Il leader repubblicano della commissione Difesa del Senato Usa è intervenuto al Nato Public Forum. Di fronte alla “più grande minaccia degli ultimi 50 anni” dobbiamo tornare ad investire come durante la Guerra fredda, vinta da Reagan toccando il 5%
Gli Stati Uniti d’America spendono quasi 900 miliardi di dollari annui nella loro Difesa, molto più di tutti gli altri, per un abbondante 3% del Pil. Per il senatore Robert Wicker, ranking member dell’Armed Services Committee del Senato Usa (dove Ranking member significa il leader del partito di minoranza, al Senato quello repubblicano), però, non basta. Già precedentemente espostosi all’interno del dibattito sul budget del Pentagono per il prossimo anno fiscale col suo libro bianco “Peace through strenght”, Wicker è tornato a parlare di incrementare la spesa al Nato Public Forum, l’occasione in cui i vertici dell’Alleanza e dei suoi membri incontrano la società civile. Formiche è media partner italiano del Forum, che potrà essere seguito, in esclusiva, sul nostro sito (dalle 15 a mezzanotte del 10 e dell’11 luglio, anche in replica).

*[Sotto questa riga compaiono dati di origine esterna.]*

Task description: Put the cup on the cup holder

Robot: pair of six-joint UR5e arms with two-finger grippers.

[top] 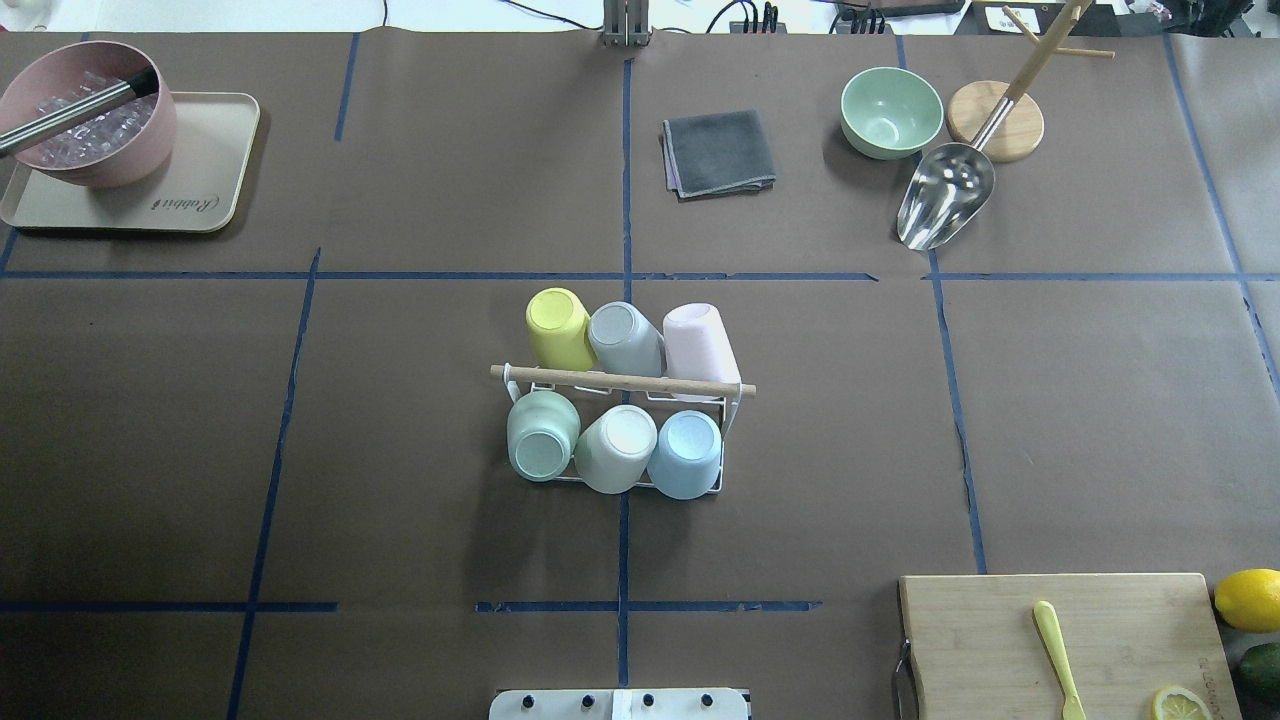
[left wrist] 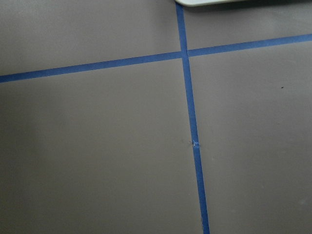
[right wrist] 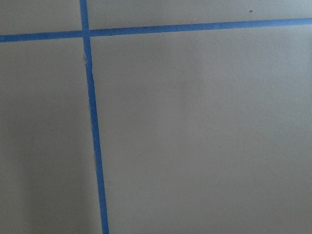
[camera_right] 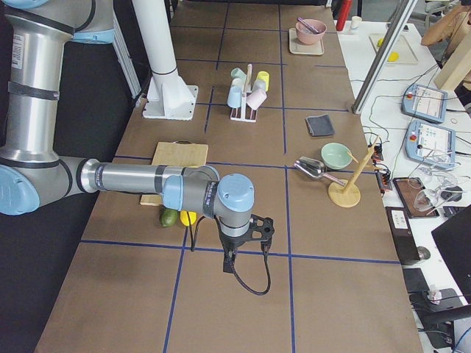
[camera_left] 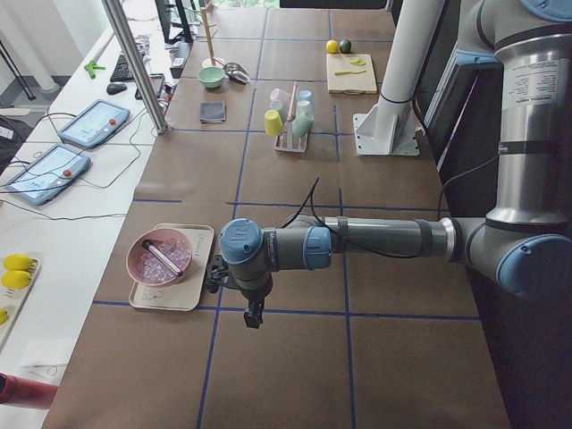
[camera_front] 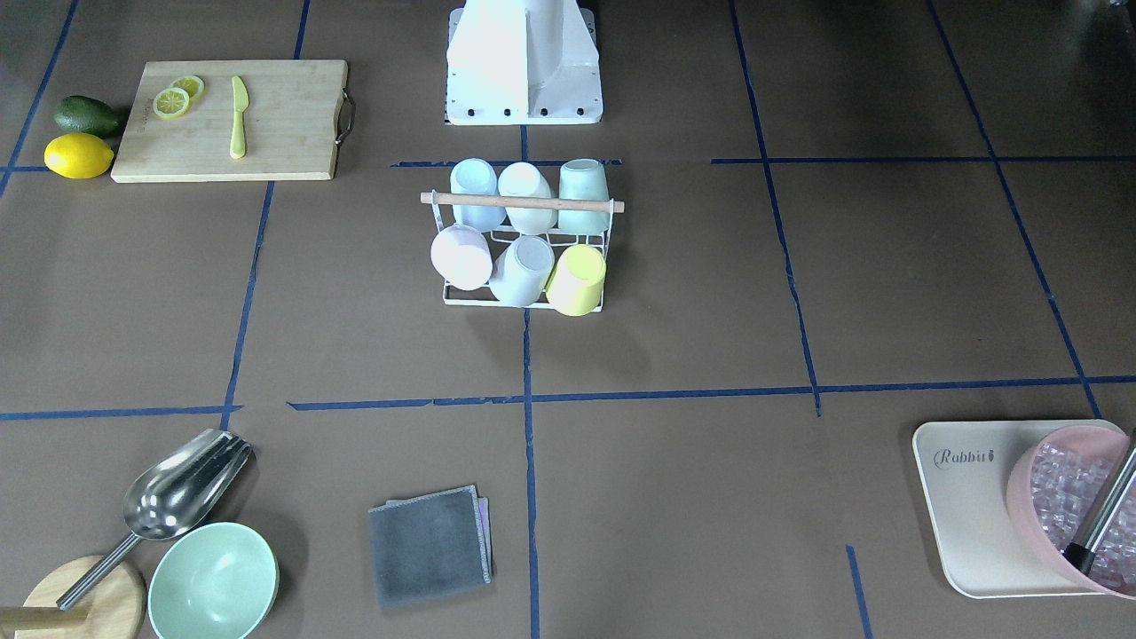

Secondo il senatore, la Nato è essenziale perché è uno strumento imprescindibile per assicurarsi che “non lasceremo ai nostri figli un mondo governato dalle dittature, ma dalle grandi democrazie occidentali”, poiché “stiamo fronteggiando un’Asse di aggressione” (Cina, Russia, Iran, Corea del Nord), che costituisce la “congiuntura più pericolosa da più di cinquant’anni”. Questo anche perché, pur essendo molto più ricchi dei nostri avversari,“le dittatura stanno spendendo sempre di più nella Difesa, perché non si curano di spese sociali”. Historia magistra vitae: la soluzione è nella vittoria della Guerra. “Abbiamo messo sotto l’Unione Sovietica” durante l’amministrazione Ronald Reagan, che investiva il 5% del Pil.
C’è stato spazio anche per sottolineare la necessità di realizzare, finalmente, un burden sharing più equo, dal momento che persistono “eccezioni rilevanti” tra gli Alleati Nato, ossia Paesi che investono meno del 2%. Wicker ha fatto presente di aver “ricordato con decisione” al primo ministro canadese, Justin Trudeau, che il Canada è uno dei ritardatari. Dettaglio non indifferente: anche loro, come noi, investiamo poco meno dell’1,5%. A buon intenditor…
Tutto ciò ci aiuta a mettere in prospettiva il nostro budget per la Difesa. L’Italia passerà da investire l’1,44% all’1,6%, secondo quanto appreso dal summit Nato di Washington. Ma non basta. Non basta non solo perché rimaniamo uno dei pochi Alleati (senz’altro il più importante) a non raggiungere la soglia del 2%, ma perché è la soglia del 2% a non bastare. Il nocciolo della riflessione di Wicker è che, per assicurarsi la vittoria sugli avversari strategici (e, con essa, pace e prosperità) dobbiamo batterli tecnologicamente. Anche ipotizzando di limitarci alla Russia delegando il teatro Indo-pacifico agli Usa (cosa che non stiamo facendo, poiché la nostra ammiraglia, nave Cavour, è in missione verso il Giappone) dobbiamo mettere in campo capacità in grado di esercitare la deterrenza contro l’imperialismo di Mosca. Abbiamo quindi due scelte: spendere quanto i russi come Italia (nel 2023 quasi 110 miliardi in dollari al cambio nominale, mentre noi eravamo fermi a 35), oppure mettere veramente a sistema le spese militari dell’Unione europea (mettendoci insieme alle sole Francia e Germania già spenderemmo più di Mosca).
Il senatore e il suo libro bianco
Wicker è uno dei due senatori del Mississipi ed è un repubblicano neo-con: estremamente conservatore in politica interna e estremamente a favore di una forte presenza americana nello scacchiere geopolitico mondiale. Nel libro bianco “Peace through strength: a generational investment in the US military”, Wicker propone di realizzare un “investimento generazionale” nelle Forze armate: altri 55 miliardi quest’anno, fino a raggiungere il 5% del Pil (livello da fine Guerra fredda) nel giro di 5-7 anni (adesso gli Usa sono al 3%, che è effettivamente una cifra bassa, anche rispetto alle percentuali post-1990). Fare questo raggiungerebbe due obiettivi strategici: prevenire guerre e stimolare e sostenere l’innovazione statunitense.